The final component is the pair of inferior turbinates. These bones are covered with a lining inside of the nose and is often swollen in people with chronic allergies. The turbinates are a very common cause of trouble with nasal breathing and can be shrunken at the time of rhinoplasty. There are many ways to accomplish this. I choose to perform “submucous resection,” with a turbinate blade, which is a sort of minimally invasive liposuction technique from the inside of the turbinate that cuts down on bleeding and preserves the naturnal lining of the nose. This technique also helps to prevent the development of “empty nose syndrome,” which happens when a surgeon removes too much turbinate and results in the sensation of inability to breath through the nose, despite there being more space to breathe!
6) Can nose jobs be covered by insurance?
Yes, certain functional aspects of rhinoplasty can be covered by your medical insurance. This relates to procedures that attempt to improve breathing through the nose such as septoplasty, inferior turbinate reduction, and nasal valve surgery. The aesthetic component is not covered by insurance, but by combining the aesthetic aspect with the functional correction many patients are able to significantly reduce their out-of-pocket expenses.
7) How old do I have to be in order to get rhinoplasty?

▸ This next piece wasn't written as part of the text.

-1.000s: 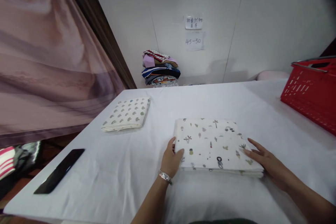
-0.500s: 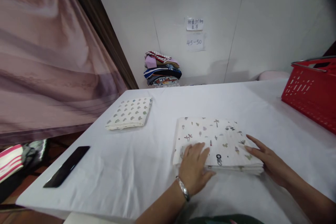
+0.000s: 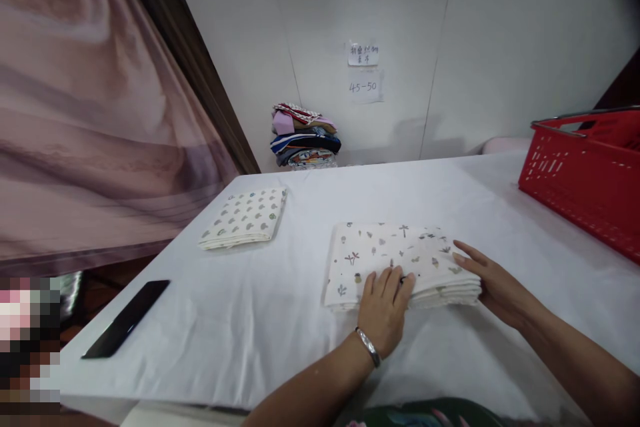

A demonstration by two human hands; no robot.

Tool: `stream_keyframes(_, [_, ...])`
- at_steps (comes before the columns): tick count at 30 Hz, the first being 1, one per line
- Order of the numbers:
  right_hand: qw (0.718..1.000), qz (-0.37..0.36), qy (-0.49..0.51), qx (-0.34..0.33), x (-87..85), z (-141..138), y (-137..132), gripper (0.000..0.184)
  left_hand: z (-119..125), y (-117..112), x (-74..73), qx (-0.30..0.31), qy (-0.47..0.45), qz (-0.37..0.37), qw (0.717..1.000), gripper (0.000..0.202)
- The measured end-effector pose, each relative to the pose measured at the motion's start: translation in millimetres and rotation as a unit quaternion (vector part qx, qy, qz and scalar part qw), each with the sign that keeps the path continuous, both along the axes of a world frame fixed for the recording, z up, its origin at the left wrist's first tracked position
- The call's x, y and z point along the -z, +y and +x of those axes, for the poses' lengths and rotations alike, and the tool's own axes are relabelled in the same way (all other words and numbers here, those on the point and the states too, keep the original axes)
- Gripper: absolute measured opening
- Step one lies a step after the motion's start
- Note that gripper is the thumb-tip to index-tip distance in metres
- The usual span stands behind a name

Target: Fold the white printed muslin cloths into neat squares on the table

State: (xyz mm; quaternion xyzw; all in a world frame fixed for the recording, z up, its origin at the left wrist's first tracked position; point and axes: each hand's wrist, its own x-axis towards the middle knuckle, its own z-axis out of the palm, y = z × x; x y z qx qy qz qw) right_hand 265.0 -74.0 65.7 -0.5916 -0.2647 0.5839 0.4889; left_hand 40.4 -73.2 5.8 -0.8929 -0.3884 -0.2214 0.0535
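Note:
A folded white cloth (image 3: 385,250) printed with small plants and figures lies in front of me on the white table (image 3: 250,320). My left hand (image 3: 384,310), with a silver bracelet on its wrist, rests flat on the cloth's near edge, fingers together and stretched out. My right hand (image 3: 493,283) lies open against the cloth's right end, fingers extended over its corner. Neither hand grips the cloth. A second folded cloth (image 3: 245,217) with a dotted leaf print lies at the table's far left.
A black phone (image 3: 126,318) lies near the table's left edge. A red plastic basket (image 3: 585,180) stands at the right. A stack of folded colourful fabrics (image 3: 304,137) sits by the wall, under two paper notes (image 3: 364,70). A pink curtain (image 3: 90,107) hangs at the left.
My left hand moved from the cloth's left edge round to its near edge and now lies on top. The right hand stayed at the right end.

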Motion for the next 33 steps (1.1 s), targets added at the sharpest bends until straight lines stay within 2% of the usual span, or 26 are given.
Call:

There is no age restriction on rhinoplasty, per se, although if you are under 18 your parents or legal guardian have to be involved in the consultation. Determining whether someone is a good candidate for a nose job has more to do with nasal development than age. If the surgery is performed before the nose is fully developed, two things could happen: the surgery may partially hinder that development, and/or future growth may affect the finished nose. Nasal growth is usually complete around 16 years old, on average.
8) Is medical imaging / morphing helpful?
Image morphing can sometimes be a helpful communication tool between Dr. White and his patients, but it is in no way a guarantee of a particular result. Real surgery has the limitations of skin thickness, cartilage strength, and a biological healing process that does not occur when simply drawing on a photograph.
9) What kind of anesthesia should I use for my rhinoplasty?
There are two major types of anesthesia for rhinoplasty: “Twilight” (half asleep, no breathing tube) and general (completely asleep with a laryngeal mask or breathing tube). Both can be safe for the right patient. The decision depends on your pre-existing medical conditions and how complex your operation is.
10) What are the risks of rhinoplasty?
Nose job surgery is a very safe operation in the right surgeon’s hands and in healthy patients. Dr. White requires medical clearance prior to the surgical procedure, which means that the patient goes to his his or her medical doctor to make sure that the risks of the procedure are low from a medical standpoint.
Other risks include, but are not limited to bleeding, infection, need for more surgery, changes in voice, changes in the ability to smell and breath through the nose, swelling/bruising, and external nasal irregularities. Dr. White will review this with you in detail and how he plans to minimize these risks prior to your procedure. Rhinoplasty is a safe operation and one of Dr. White’s specialties.